Liderança situacional: o que é e quais os principais modelos?

Num mercado de trabalho cada vez mais dinâmico, liderar deixou de significar dar instruções e acompanhar resultados. As equipas são compostas por pessoas com experiências, competências, motivações e necessidades diferentes, o que torna essencial uma abordagem mais flexível por parte dos líderes.

É neste contexto que surge a liderança situacional, um modelo que defende que não existe um único estilo de liderança eficaz. Pelo contrário, um bom líder é aquele que consegue adaptar a sua forma de liderar às características de cada colaborador e às exigências de cada momento.

O que é a liderança situacional?

A liderança situacional baseia-se na capacidade de ajustar o nível de orientação e apoio oferecido a cada elemento da equipa. Enquanto alguns colaboradores necessitam de acompanhamento próximo e instruções claras, outros valorizam maior autonomia e apenas precisam de orientação pontual.

O papel do líder é identificar essas diferenças e adaptar a sua abordagem para potenciar o desenvolvimento e o desempenho de cada profissional.

Porque é importante adaptar a liderança?

Cada colaborador encontra-se numa fase diferente da sua jornada profissional. Um novo elemento pode precisar de mais apoio para ganhar confiança, enquanto um profissional experiente poderá sentir-se mais motivado quando lhe é dada liberdade para tomar decisões. Quando o estilo de liderança acompanha essas necessidades, os benefícios tornam-se evidentes:

  • Maior motivação e envolvimento das equipas;
  • Desenvolvimento mais rápido das competências;
  • Melhor comunicação entre líderes e colaboradores;
  • Redução de conflitos e inseguranças;
  • Aumento da produtividade e da confiança.

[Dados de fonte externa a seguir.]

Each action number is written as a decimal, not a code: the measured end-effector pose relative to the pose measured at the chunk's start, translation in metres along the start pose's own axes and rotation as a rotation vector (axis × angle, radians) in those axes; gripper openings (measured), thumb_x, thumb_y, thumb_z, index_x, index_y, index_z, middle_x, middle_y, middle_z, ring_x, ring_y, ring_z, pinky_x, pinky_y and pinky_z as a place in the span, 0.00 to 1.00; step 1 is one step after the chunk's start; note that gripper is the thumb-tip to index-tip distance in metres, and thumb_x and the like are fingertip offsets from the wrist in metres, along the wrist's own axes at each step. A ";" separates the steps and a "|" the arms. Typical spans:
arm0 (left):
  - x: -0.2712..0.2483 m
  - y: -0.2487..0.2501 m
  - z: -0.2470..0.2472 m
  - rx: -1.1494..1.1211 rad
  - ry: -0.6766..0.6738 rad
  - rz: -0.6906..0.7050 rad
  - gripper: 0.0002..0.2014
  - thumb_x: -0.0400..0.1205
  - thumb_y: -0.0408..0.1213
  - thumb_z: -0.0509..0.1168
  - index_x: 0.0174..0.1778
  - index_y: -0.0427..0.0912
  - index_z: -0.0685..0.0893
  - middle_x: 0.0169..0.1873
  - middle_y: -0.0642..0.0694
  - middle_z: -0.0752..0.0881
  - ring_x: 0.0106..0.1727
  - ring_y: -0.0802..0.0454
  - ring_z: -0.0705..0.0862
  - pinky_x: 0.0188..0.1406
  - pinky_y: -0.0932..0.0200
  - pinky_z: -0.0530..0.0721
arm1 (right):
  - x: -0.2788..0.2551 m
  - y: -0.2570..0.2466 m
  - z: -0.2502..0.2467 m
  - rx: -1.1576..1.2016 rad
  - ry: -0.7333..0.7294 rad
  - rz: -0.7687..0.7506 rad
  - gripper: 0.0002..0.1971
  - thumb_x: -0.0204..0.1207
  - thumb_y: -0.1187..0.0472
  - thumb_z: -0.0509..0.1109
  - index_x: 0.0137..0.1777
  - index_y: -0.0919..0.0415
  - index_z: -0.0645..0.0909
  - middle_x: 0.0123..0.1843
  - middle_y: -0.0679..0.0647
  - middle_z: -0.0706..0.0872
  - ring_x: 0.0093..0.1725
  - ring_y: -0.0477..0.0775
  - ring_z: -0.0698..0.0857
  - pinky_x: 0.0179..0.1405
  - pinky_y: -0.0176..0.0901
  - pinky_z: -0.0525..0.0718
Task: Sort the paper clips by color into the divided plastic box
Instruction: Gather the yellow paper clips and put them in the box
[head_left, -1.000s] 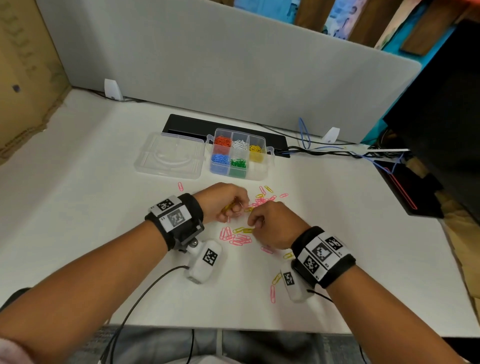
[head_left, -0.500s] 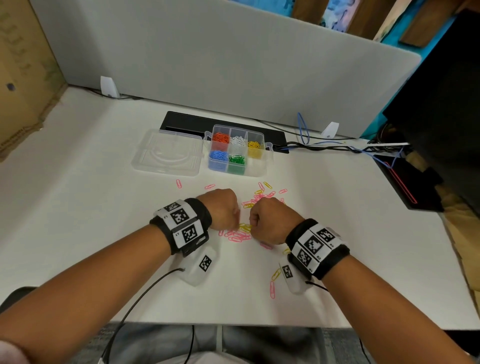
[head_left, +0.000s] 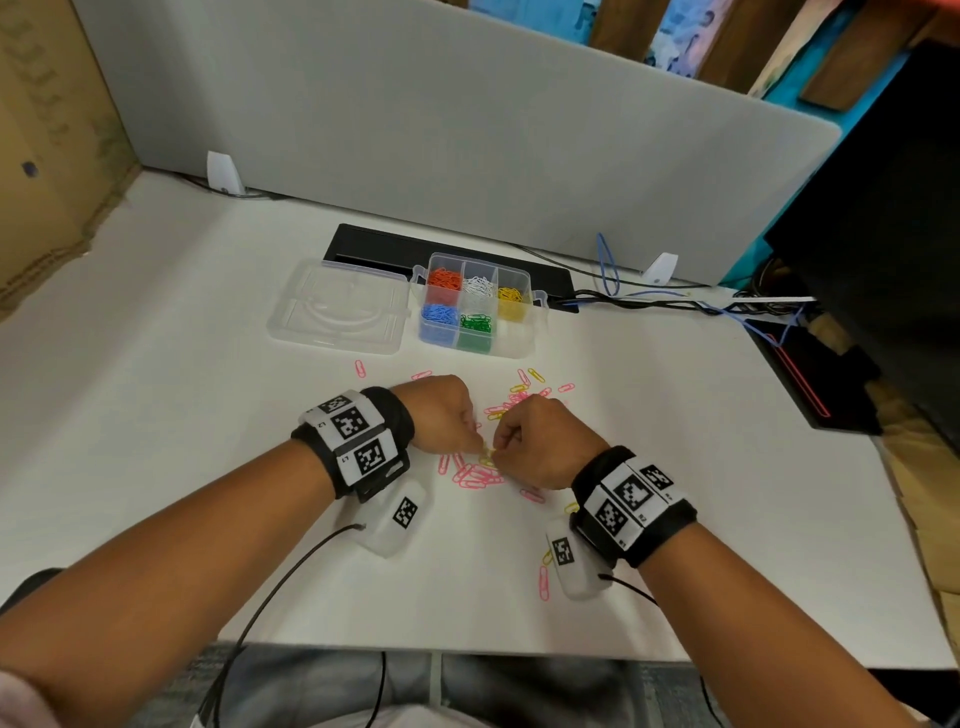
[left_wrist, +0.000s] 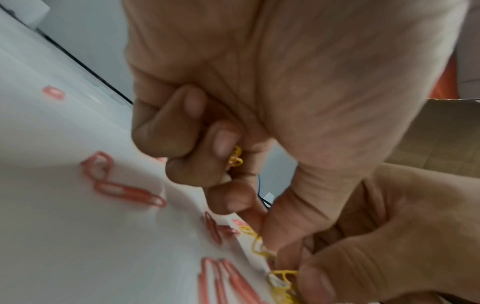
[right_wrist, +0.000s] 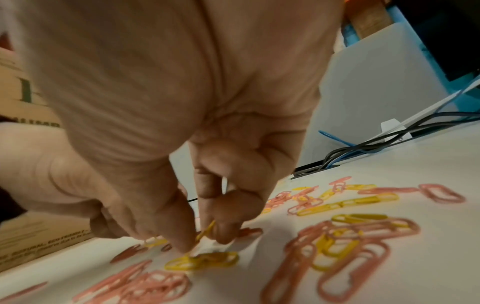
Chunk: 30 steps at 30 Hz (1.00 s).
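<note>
Pink and yellow paper clips (head_left: 480, 475) lie scattered on the white table in front of the divided plastic box (head_left: 514, 345), which holds orange, white, yellow, blue and green clips. My left hand (head_left: 441, 415) has its fingers curled round several yellow clips (left_wrist: 235, 158) in the palm, while its thumb and forefinger pinch at another yellow clip (left_wrist: 255, 245) on the table. My right hand (head_left: 540, 441), touching the left, pinches a yellow clip (right_wrist: 206, 229) between thumb and forefinger just above more yellow clips (right_wrist: 202, 261).
The box's clear lid (head_left: 337, 306) lies open to the left of the box. A black cable slot (head_left: 374, 244) and cables (head_left: 665, 304) run along the grey divider at the back. A cardboard wall (head_left: 47, 145) stands at left.
Both hands have dropped onto the clip pile and come together. The left hand has rolled knuckles-up with the yellow clips hidden inside.
</note>
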<state>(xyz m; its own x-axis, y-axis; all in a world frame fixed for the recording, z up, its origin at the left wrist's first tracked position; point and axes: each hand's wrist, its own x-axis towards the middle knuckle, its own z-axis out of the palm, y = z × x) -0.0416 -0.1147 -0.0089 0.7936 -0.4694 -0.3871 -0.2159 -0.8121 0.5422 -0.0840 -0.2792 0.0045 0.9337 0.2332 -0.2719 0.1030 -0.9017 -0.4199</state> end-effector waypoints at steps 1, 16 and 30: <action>0.000 0.001 0.000 0.006 -0.006 -0.003 0.13 0.78 0.46 0.71 0.35 0.40 0.87 0.37 0.43 0.89 0.37 0.50 0.82 0.44 0.54 0.85 | 0.001 -0.001 0.001 -0.013 -0.006 0.004 0.04 0.72 0.64 0.75 0.42 0.64 0.90 0.40 0.53 0.89 0.42 0.53 0.87 0.45 0.46 0.88; -0.001 0.008 -0.006 -0.819 -0.089 -0.101 0.14 0.81 0.24 0.57 0.54 0.33 0.86 0.32 0.42 0.76 0.26 0.54 0.69 0.20 0.66 0.68 | -0.004 0.005 0.002 -0.099 -0.096 0.070 0.06 0.67 0.66 0.73 0.36 0.57 0.79 0.36 0.51 0.83 0.37 0.52 0.81 0.30 0.37 0.76; 0.002 0.027 0.018 -1.581 -0.177 -0.222 0.15 0.87 0.44 0.55 0.41 0.39 0.78 0.28 0.42 0.78 0.23 0.51 0.77 0.26 0.61 0.76 | -0.003 0.000 -0.045 0.481 0.225 -0.022 0.02 0.71 0.67 0.80 0.40 0.61 0.90 0.34 0.54 0.89 0.33 0.48 0.84 0.37 0.44 0.85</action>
<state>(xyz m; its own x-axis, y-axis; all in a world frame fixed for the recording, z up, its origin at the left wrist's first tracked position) -0.0564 -0.1436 -0.0089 0.6308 -0.5200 -0.5759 0.7543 0.2369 0.6123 -0.0711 -0.2959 0.0447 0.9890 0.1187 -0.0884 0.0035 -0.6161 -0.7877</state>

Os quatro estilos de liderança situacional

Embora existam diferentes interpretações deste modelo, a liderança situacional costuma ser dividida em quatro estilos principais.

Direção

É o estilo mais adequado para colaboradores que estão a iniciar funções ou ainda não dominam determinadas tarefas. Neste caso, o líder fornece orientações claras, estabelece prioridades e acompanha de perto a execução do trabalho. O foco está na aprendizagem e na criação de confiança.

Orientação

Quando o colaborador já possui algum conhecimento, mas ainda necessita de apoio para consolidar competências, o líder continua presente, mas incentiva uma maior participação nas decisões. Além de orientar, explica o motivo das escolhas e promove o desenvolvimento profissional.

Apoio

À medida que o colaborador ganha experiência, o papel do líder torna-se mais colaborativo. Em vez de dizer exatamente o que fazer, passa a ouvir, aconselhar e incentivar a autonomia, mantendo-se disponível sempre que necessário.

Delegação

Quando o profissional demonstra competência e confiança, o líder pode delegar responsabilidades de forma mais ampla. Nesta fase, existe autonomia para tomar decisões, enquanto o líder acompanha os resultados e oferece suporte apenas quando necessário.

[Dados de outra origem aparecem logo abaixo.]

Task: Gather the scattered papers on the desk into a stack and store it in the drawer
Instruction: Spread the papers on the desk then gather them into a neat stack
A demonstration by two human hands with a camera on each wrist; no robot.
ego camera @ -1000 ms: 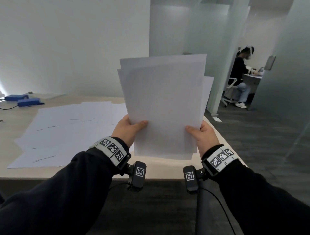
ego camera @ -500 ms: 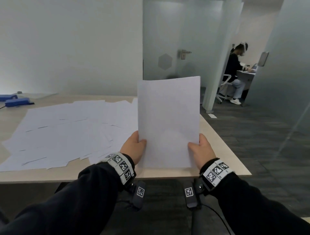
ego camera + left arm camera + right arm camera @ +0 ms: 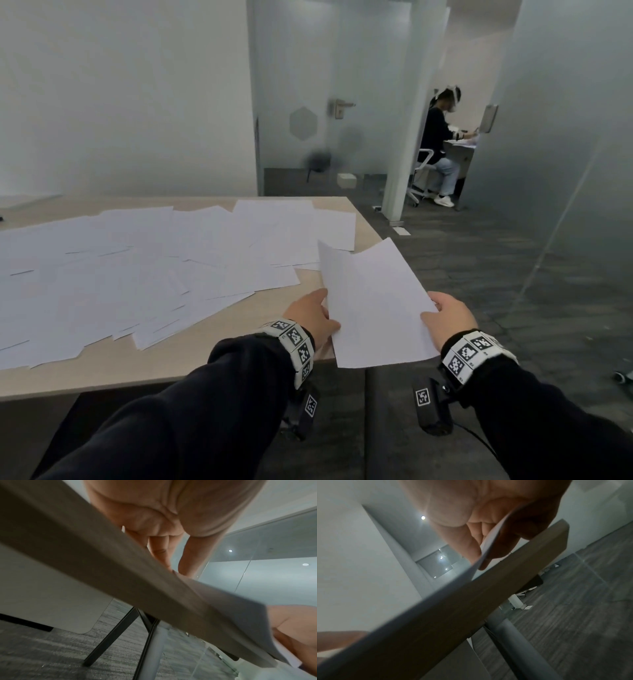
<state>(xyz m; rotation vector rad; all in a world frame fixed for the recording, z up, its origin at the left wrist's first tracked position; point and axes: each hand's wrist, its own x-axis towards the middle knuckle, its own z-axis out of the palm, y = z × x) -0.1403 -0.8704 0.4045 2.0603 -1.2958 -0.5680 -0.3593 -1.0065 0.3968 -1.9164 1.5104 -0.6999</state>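
Left hand (image 3: 313, 317) grips the stack of papers (image 3: 373, 305) by its left edge, right hand (image 3: 450, 320) pinches the right edge, the stack tilted low over the desk's (image 3: 171, 370) near right corner. Scattered papers (image 3: 144, 270) cover the desktop just beside it.

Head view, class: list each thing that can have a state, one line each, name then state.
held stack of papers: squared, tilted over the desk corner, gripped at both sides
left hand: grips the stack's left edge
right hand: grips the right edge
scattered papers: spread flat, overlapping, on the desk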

Como identificar o estilo mais adequado?

Não existe uma resposta única. Um colaborador pode precisar de um estilo mais diretivo numa determinada tarefa e de total autonomia noutra.

Por isso, o líder deve observar fatores como:

  • Experiência na função;
  • Conhecimento técnico;
  • Grau de confiança;
  • Motivação;
  • Complexidade da tarefa.

Avaliar estes aspetos regularmente permite adaptar a liderança sempre que necessário.

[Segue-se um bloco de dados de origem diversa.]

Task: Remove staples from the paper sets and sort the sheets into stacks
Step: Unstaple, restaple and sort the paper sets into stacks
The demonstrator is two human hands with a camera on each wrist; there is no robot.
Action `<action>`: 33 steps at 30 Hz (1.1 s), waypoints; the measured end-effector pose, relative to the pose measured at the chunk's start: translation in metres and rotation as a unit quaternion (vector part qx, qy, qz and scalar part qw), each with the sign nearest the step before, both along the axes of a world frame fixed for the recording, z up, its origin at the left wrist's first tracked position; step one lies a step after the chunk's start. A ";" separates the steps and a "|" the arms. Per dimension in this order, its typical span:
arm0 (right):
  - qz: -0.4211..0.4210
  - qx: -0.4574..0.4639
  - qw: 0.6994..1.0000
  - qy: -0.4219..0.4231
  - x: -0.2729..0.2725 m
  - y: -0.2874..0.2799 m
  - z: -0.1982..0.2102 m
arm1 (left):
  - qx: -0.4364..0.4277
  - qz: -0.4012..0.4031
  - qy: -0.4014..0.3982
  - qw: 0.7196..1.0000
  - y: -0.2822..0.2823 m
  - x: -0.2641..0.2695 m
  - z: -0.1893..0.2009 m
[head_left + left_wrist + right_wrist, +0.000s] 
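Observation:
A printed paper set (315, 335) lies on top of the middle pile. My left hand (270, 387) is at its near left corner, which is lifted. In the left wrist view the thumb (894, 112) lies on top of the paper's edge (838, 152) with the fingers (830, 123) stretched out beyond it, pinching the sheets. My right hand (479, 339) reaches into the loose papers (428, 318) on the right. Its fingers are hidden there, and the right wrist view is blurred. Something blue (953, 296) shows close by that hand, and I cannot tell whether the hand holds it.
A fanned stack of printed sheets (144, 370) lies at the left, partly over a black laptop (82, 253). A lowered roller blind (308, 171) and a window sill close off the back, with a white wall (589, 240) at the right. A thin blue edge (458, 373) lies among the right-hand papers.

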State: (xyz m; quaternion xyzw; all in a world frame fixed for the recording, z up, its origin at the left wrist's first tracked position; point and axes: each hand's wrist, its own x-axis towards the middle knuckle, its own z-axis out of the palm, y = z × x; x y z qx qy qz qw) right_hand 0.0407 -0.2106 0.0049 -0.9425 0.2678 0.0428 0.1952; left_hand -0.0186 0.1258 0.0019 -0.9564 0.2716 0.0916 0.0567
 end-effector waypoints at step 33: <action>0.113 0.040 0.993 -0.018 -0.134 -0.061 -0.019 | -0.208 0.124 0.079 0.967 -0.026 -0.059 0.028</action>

A comunicação faz toda a diferença

Independentemente do estilo utilizado, a comunicação continua a ser uma das competências mais importantes de qualquer líder. Dar feedback construtivo, ouvir ativamente, esclarecer expectativas e reconhecer o bom desempenho fortalece a relação entre líder e equipa.Quando existe diálogo, torna-se mais fácil compreender as necessidades individuais e ajustar a liderança de forma natural.

O impacto nas organizações

Empresas que investem em líderes preparados para adaptar a sua gestão às pessoas tendem a construir equipas mais resilientes, motivadas e produtivas.

Além de melhorar os resultados, esta abordagem contribui para reduzir a rotatividade, fortalecer a cultura organizacional e criar ambientes de trabalho onde cada colaborador sente que pode evoluir.

Num mercado cada vez mais competitivo, liderar pessoas significa compreender que o sucesso da equipa passa por reconhecer que nem todos aprendem, crescem ou trabalham da mesma forma.